Personal information
- Born: September 29, 1995 (age 30)
- Nationality: American
- Listed height: 5 ft 7 in (1.70 m)
- Listed weight: 160 lb (73 kg)

Career information
- High school: Mansfield (Mansfield, Ohio)
- College: Winthrop (2013–2017)
- NBA draft: 2017: undrafted
- Playing career: 2017–2018
- Position: Point guard

Career history
- 2017–2018: Sigal Prishtina

Career highlights
- AP Honorable Mention All-American (2017); Big South Player of the Year (2017); 2× First-team All-Big South (2016, 2017); Big South tournament MVP (2017);

= Keon Johnson (basketball, born 1995) =

American basketball player (born 1995)

Keon Johnson (born September 29, 1995) is an American former professional basketball player. He played college basketball at Winthrop University, where he was named Big South Conference Player of the Year in 2017.
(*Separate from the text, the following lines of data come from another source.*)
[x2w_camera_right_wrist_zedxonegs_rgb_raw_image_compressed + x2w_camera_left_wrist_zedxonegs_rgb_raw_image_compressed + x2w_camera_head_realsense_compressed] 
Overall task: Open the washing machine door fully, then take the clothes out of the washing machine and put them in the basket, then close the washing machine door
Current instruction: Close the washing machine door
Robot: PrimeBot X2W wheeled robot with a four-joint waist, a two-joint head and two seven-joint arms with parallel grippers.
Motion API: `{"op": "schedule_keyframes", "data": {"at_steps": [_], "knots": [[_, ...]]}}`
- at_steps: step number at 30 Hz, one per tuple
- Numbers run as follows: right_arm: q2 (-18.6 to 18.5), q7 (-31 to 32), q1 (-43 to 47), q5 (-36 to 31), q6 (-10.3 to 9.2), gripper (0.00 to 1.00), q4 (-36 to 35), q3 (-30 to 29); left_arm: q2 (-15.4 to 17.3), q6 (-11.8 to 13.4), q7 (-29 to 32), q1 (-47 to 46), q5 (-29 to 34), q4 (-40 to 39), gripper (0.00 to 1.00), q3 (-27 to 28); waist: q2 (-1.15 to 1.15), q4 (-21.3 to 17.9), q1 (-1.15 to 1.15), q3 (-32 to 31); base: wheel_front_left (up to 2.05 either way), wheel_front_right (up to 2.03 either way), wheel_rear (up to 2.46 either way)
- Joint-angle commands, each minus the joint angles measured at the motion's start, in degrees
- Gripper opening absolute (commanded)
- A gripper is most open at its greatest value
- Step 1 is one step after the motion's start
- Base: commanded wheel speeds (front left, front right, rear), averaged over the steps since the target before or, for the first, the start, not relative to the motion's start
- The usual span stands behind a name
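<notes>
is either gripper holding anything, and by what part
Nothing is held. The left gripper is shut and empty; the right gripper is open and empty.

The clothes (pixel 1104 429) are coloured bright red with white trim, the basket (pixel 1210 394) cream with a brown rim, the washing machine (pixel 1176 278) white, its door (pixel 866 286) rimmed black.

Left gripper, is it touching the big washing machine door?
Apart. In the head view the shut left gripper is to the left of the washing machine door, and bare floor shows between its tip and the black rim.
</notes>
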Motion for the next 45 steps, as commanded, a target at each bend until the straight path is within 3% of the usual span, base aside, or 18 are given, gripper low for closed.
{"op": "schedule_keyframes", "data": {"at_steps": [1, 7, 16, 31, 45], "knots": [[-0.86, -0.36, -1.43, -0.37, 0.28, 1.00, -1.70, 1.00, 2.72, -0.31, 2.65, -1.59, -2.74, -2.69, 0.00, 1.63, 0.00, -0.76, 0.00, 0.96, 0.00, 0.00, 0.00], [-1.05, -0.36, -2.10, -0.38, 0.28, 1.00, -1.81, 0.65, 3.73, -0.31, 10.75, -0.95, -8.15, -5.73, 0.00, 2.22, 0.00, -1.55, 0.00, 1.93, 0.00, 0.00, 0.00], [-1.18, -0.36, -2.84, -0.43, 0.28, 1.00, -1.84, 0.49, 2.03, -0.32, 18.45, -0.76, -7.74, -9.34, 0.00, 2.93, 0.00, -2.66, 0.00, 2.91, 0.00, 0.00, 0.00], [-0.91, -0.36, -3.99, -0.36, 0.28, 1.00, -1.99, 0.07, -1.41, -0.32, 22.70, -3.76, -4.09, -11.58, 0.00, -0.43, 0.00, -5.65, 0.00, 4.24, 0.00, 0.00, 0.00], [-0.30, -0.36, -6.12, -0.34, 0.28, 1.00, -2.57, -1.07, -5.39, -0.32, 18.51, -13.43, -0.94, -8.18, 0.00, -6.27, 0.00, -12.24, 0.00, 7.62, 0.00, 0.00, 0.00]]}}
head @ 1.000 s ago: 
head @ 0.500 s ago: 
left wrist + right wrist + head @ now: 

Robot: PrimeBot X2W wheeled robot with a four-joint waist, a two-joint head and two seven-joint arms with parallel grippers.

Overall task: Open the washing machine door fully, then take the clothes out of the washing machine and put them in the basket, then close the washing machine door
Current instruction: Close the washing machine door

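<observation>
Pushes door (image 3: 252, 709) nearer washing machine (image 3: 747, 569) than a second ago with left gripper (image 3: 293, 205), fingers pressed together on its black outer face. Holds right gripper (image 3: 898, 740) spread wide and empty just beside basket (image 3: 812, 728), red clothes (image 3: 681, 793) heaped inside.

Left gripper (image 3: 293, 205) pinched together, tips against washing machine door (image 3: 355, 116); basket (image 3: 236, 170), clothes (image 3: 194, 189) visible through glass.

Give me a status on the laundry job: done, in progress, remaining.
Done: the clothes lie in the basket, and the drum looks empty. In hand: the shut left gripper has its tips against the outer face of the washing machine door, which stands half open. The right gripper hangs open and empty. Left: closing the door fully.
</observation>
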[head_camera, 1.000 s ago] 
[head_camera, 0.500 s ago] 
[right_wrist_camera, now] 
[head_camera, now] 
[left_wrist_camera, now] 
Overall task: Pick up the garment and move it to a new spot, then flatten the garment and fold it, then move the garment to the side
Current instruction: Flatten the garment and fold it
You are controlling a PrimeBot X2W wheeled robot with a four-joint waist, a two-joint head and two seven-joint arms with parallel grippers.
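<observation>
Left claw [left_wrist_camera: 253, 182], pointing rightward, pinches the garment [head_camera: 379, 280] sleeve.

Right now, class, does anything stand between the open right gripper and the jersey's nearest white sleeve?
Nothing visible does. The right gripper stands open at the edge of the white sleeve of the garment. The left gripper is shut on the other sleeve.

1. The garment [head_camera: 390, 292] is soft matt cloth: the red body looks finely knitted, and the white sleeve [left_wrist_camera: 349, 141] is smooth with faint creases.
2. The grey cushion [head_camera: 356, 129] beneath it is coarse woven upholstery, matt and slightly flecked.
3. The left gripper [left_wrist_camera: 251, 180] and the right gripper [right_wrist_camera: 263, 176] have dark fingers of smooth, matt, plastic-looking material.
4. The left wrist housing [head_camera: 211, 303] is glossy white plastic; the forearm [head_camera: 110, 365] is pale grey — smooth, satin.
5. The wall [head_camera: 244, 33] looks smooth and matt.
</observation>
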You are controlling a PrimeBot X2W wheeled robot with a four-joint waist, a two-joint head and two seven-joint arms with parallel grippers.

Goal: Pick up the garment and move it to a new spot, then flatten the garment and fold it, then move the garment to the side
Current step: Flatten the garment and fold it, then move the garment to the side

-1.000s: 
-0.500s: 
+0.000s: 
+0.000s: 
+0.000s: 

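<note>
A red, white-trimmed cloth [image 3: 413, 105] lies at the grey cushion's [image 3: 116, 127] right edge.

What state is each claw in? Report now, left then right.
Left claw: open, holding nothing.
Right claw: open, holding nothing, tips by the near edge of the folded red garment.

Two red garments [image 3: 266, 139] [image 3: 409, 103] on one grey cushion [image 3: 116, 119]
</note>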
Johnson passed the 2,000 career point mark in a 2017 Big South tournament game, making him Winthrop's all-time Division I scoring leader. Johnson led the Eagles to the tournament championship, earning MVP honors and helping the team advance to the 2017 NCAA tournament. At the close of the season, Johnson was named Big South Player of the Year and an honorable mention All-American by the Associated Press.

In 2020, Johnson was voted into the 2010–19 Big South Men's Basketball All-Decade Team.